これまでにTRPV1/4 Double Kockout (DKO)マウスは野生型のC57Bl6J（WT）マウスよりも骨量が多いことを明らかにしている。その機序として、DKOマウスでは破骨細胞系の分化能や活動性の低下に加え、骨芽細胞系の分化能や活動性が亢進していることが示唆された。今回、以前の研究成果よりDKOマウスにおいて破骨細胞系が低下し、骨芽細胞系が亢進していたことから、DKOマウスでは骨粗鬆症モデルにおける骨量低下を抑制するという仮説を立てている。そのため、TRPV1およびTRPV4の機能の理解がさらに必要と考え、前年度に引き続きTRPV4KOマウスのランニングホイール運動モデルにおける自発的運動環境における骨代謝動態の実験を行った。前年度まではn数が少なかったためnを増やすために10週齢の雄のC57Bl6J（WT）マウスとTRPV4KO（V4KO）マウスを4週間ランニングホイールさせる群（RW群）と非ランニングホイール群（GC群）の4群で検討した。WTRW群とV4KORW群で4週間の合計走行距離および合計飲水量と摂食量に有意差はなかった。ランニングホイール前と1、2、3および4週間後の体重は、V4KO群はWT群と比較して有意に大きかった。ランニングホイール前と4週間後の大腿骨遠位部のマイクロCTを比較したところ、WTRW群では、V4KORW群と比べてBV/TV（%）、Tb.Th（1/mm）が有意に減少していた。

現在までの達成度 (区分)

3: やや遅れている

理由

TRPV4KOマウスを用いた自発的駆け上がり運動モデルの実験を行う予定であったが、TRPV1およびTRPV4の機能解析を詳細に進めるため、Climbing 運動よりも解析が簡便である自発的運動のランニングホイール運動モデルに変更し、TRPV4KOマウスの自発的運動環境における骨代謝動態の解析を行った。
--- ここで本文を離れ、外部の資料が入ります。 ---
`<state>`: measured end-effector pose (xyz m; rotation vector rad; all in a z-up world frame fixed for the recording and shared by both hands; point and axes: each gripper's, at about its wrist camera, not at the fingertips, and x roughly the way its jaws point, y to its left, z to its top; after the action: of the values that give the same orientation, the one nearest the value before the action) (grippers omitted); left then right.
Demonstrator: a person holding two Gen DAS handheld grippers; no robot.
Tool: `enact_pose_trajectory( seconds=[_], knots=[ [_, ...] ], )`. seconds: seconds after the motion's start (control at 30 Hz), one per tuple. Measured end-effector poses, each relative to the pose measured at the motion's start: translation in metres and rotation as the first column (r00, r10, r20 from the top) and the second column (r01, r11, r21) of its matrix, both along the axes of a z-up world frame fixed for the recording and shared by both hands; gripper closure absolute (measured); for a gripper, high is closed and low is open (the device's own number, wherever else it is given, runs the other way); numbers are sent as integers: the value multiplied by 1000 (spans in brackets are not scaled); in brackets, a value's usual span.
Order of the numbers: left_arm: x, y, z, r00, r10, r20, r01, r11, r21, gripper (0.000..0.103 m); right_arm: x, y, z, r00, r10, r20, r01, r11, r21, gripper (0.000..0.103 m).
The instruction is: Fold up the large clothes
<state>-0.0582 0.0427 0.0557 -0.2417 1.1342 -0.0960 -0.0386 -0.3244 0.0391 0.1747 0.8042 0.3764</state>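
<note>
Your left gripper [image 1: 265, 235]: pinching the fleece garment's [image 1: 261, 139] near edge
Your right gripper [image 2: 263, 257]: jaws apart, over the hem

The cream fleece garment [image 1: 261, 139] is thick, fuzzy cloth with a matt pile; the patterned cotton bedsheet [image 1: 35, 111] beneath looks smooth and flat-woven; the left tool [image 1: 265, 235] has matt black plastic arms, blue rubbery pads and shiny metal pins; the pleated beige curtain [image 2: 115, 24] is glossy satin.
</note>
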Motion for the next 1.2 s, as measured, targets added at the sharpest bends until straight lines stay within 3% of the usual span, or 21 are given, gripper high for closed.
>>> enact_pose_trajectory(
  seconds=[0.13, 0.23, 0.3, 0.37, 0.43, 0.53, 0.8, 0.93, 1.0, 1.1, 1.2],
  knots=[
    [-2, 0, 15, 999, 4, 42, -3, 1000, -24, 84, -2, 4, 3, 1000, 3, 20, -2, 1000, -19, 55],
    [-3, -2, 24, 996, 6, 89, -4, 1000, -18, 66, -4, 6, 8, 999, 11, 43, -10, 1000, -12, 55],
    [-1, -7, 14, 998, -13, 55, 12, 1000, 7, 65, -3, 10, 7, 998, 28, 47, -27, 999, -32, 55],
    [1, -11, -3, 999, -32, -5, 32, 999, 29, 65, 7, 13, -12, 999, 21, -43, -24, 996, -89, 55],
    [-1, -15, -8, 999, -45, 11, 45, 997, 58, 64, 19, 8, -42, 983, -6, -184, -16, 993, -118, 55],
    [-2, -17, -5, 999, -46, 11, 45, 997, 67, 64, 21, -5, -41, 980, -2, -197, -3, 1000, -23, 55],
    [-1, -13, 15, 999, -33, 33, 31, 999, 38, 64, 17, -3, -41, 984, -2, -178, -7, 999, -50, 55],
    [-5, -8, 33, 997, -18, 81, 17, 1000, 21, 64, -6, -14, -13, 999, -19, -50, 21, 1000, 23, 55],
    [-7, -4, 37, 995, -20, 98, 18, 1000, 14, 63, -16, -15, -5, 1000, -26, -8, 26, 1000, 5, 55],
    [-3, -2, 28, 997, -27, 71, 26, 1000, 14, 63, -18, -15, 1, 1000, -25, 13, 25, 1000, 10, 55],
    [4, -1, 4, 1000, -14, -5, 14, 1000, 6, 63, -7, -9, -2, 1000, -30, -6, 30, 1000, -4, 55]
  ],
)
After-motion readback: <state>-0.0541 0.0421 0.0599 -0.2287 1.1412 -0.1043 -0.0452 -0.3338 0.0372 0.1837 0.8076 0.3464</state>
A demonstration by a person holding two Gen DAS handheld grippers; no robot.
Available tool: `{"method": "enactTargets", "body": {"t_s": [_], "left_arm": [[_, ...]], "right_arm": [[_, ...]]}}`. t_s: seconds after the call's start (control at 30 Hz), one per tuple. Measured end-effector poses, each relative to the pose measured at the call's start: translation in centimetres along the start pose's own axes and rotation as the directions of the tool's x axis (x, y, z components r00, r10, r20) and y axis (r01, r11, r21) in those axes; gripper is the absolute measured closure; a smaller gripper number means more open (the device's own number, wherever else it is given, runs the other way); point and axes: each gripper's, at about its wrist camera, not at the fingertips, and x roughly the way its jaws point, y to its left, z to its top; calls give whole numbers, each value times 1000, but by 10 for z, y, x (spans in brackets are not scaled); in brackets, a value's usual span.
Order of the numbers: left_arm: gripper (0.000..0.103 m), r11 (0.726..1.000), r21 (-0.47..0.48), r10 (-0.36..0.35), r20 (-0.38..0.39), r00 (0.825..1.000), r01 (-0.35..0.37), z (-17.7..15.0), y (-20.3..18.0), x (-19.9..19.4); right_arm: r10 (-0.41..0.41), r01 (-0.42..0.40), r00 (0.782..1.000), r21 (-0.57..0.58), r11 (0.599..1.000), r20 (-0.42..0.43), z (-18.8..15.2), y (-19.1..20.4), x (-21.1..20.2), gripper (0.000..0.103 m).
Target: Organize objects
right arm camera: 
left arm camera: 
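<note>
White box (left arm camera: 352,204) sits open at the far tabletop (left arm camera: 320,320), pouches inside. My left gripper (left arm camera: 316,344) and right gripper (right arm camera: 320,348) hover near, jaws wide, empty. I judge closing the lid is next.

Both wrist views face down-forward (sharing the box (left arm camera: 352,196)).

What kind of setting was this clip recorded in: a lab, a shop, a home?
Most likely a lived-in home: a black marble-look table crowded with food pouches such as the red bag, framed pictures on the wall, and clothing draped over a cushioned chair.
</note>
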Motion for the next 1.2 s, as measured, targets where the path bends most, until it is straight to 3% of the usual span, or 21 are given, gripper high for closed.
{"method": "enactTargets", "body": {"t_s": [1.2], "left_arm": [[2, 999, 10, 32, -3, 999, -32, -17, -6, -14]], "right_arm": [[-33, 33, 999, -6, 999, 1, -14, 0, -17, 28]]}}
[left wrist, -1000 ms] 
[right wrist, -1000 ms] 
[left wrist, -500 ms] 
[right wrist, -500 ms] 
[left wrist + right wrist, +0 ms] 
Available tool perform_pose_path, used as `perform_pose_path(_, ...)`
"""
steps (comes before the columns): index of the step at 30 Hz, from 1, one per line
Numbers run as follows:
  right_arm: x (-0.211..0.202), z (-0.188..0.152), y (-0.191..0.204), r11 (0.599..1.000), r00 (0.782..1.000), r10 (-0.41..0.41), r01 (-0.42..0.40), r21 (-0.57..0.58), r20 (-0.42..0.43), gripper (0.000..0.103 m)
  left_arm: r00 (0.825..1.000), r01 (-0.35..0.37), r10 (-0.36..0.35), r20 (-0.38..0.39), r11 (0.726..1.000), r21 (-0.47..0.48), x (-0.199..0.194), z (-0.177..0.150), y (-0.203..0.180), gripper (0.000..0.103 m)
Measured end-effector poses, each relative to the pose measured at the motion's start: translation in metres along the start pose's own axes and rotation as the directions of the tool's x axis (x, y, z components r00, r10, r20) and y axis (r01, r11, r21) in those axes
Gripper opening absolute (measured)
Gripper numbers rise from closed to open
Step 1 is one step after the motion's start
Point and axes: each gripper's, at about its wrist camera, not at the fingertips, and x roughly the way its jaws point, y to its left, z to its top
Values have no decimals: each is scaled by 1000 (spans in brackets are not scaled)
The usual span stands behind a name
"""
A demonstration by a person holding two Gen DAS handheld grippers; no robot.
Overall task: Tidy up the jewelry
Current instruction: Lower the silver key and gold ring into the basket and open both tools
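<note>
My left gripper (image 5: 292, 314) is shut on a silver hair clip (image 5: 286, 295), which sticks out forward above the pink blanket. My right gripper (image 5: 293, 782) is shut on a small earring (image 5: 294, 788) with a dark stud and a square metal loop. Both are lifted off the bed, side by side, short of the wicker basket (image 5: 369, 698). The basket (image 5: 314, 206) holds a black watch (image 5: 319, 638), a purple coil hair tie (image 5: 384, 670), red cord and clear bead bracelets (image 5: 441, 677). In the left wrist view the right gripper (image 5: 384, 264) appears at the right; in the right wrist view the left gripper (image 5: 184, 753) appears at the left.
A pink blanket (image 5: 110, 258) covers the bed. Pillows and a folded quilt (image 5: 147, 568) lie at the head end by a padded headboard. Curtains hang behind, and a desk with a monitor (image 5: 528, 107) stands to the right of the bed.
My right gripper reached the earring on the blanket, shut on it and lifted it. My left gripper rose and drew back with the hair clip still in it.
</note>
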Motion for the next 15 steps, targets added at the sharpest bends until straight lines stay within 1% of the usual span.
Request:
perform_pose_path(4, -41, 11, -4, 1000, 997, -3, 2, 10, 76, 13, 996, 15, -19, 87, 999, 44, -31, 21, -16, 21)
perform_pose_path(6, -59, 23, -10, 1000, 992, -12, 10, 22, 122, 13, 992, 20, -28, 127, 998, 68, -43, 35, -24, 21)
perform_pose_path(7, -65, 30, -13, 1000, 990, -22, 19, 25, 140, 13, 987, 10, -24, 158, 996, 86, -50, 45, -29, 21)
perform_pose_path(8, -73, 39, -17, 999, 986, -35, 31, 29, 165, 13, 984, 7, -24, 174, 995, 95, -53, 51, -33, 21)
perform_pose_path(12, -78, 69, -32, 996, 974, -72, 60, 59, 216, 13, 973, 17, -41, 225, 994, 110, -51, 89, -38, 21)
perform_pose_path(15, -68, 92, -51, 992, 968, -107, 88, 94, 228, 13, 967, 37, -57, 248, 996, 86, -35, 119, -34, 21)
そのため、DKOマウスにおける骨粗鬆症モデルの実験は進めることができなかった。

今後の研究の推進方策

今後、分子生物学的評価を進める。アルカリフォスファターゼ染色やTRACP染色を行い、破骨細胞や骨芽細胞系の分化能を評価する。RT－PCRで骨芽細胞分化マーカー、破骨細胞分化マーカーの遺伝子発現を評価する。血漿中のTRACP-5b、P1NPを測定する。同時にvon Frey testによる痛覚閾値の評価も行う。